Наконец показалась небольшая толпа: несколько человек, без шапок, низко несли на полотенцах огромный тесовый гроб. Ударили в колокол. Подкатили козырьки с высоким и сутулым дьяконом и седобородым попом в теплой скуфье.
— Поживей, ребятушки, поживей! — бодро крикнул поп, выпрастывая из козырьков ногу в большой калоше.
И тащившие гроб почти бегом, спотыкаясь под тяжестью, дружной толпой кинулись в ворота среди девок и мальчишек. Студент, с застучавшим сердцем, приподнял картуз и покосился на коленкор, закрывавший лицо этого странного, всем чуждого покойника.
Вдруг из-под горы показался мужик, лохматый, тоже с раскрытой головой, — с детским гробиком под мышкой. Он бежал и весь сиял от радости.
— Разрешил! — крикнул он сторожу и, добежав до церковной ограды, остановился перевести дух. — Дьякон было уперся, а батюшка и слова не сказал!
Сторож хлопнул себя по ляжкам и вытаращил слезящиеся глаза.
— Да что ты? Ну, значит, магарыч! Только что ж ты, дурак, с гробом-то бегал?
Мужик заволновался.
— Чудак человек!
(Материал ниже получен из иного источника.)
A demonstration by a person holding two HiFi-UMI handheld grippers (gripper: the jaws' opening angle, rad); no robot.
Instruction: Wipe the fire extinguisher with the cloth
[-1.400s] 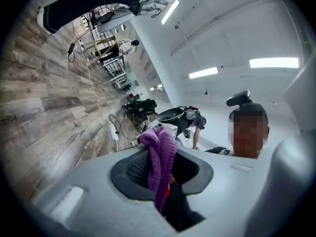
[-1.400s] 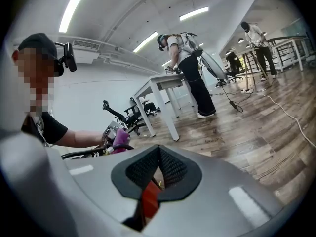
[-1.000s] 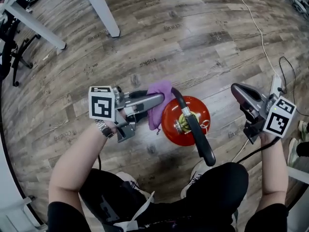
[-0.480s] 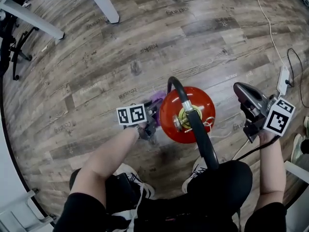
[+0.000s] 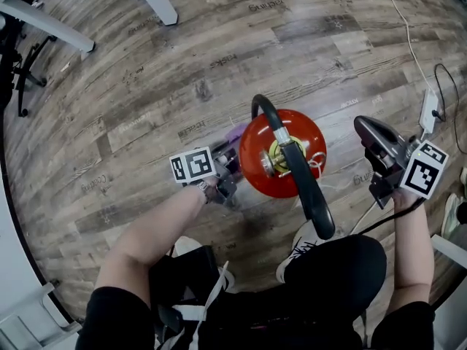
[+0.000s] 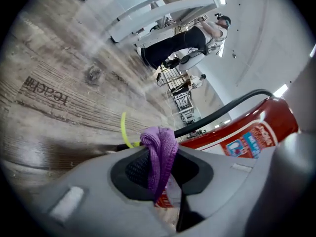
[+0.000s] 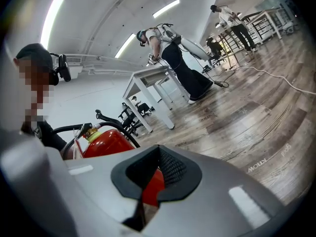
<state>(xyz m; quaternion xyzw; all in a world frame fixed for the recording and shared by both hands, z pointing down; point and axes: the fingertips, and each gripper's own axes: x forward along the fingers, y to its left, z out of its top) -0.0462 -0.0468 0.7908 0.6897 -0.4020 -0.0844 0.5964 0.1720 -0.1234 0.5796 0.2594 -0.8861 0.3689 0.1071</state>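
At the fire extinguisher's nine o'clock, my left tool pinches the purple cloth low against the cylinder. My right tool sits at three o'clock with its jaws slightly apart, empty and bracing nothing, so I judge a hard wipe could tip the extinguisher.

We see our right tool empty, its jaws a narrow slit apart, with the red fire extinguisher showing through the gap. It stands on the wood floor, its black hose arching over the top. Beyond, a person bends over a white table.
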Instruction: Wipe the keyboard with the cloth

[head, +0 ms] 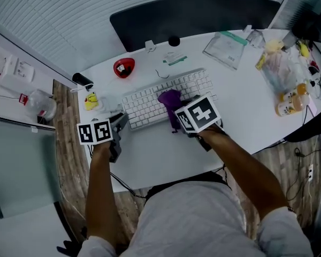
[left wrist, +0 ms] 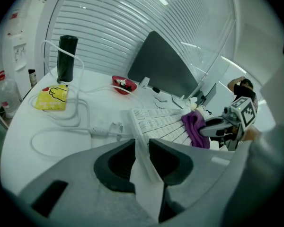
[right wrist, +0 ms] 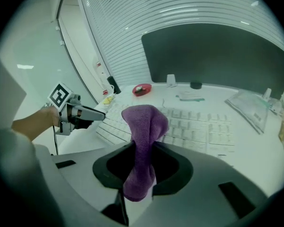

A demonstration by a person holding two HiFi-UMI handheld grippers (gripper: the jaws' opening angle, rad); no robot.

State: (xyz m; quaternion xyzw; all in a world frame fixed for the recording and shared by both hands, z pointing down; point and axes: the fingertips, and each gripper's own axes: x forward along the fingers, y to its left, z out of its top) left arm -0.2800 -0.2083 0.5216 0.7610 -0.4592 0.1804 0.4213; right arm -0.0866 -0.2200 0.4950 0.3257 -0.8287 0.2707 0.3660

Да ты ж сам болтал, — не велит, мол, батюшка без спросу в церковь ставить… Да и тяжести-то всего два фунта.
— А в чем дело? — спросил студент.
— Да в том дело, что уж очень ловко линия мне вышла, — радостно сказал мужик. — То бы мне, значит, для девчонки-то могилку рыть, да батюшку, али, скажем, хоть отца дьякона тревожить, да то, да се, а тут так ловко вышло, что поставлю я ее с господом на этого самого странничка — и шабаш!
— Ну вот, к тому я и говорю, — перебил сторож. — К тому и веду, что магарыч с тебя на радостях.
— За мной, брат, не пропадет, — пробормотал мужик, поворачиваясь к воротам.
Долго казалась студенту странной безымянная могила, выросшая на погосте за церковью. Все вспоминались высокий костыль, черные глаза, прядь длинных волос. Хотелось написать рассказ… Но ведь столько уже написано об этих замерзающих! Хотелось озаглавить зло и резко: «Дикари». Но дикари ли? Да и смущал, трогал детский гробик, случайно попавший в эту могилу, на чей-то бестолково-огромный, всем чужой гроб… Разве это выразишь?
(Полное собрание сочинений, т. 4, с. 97–99).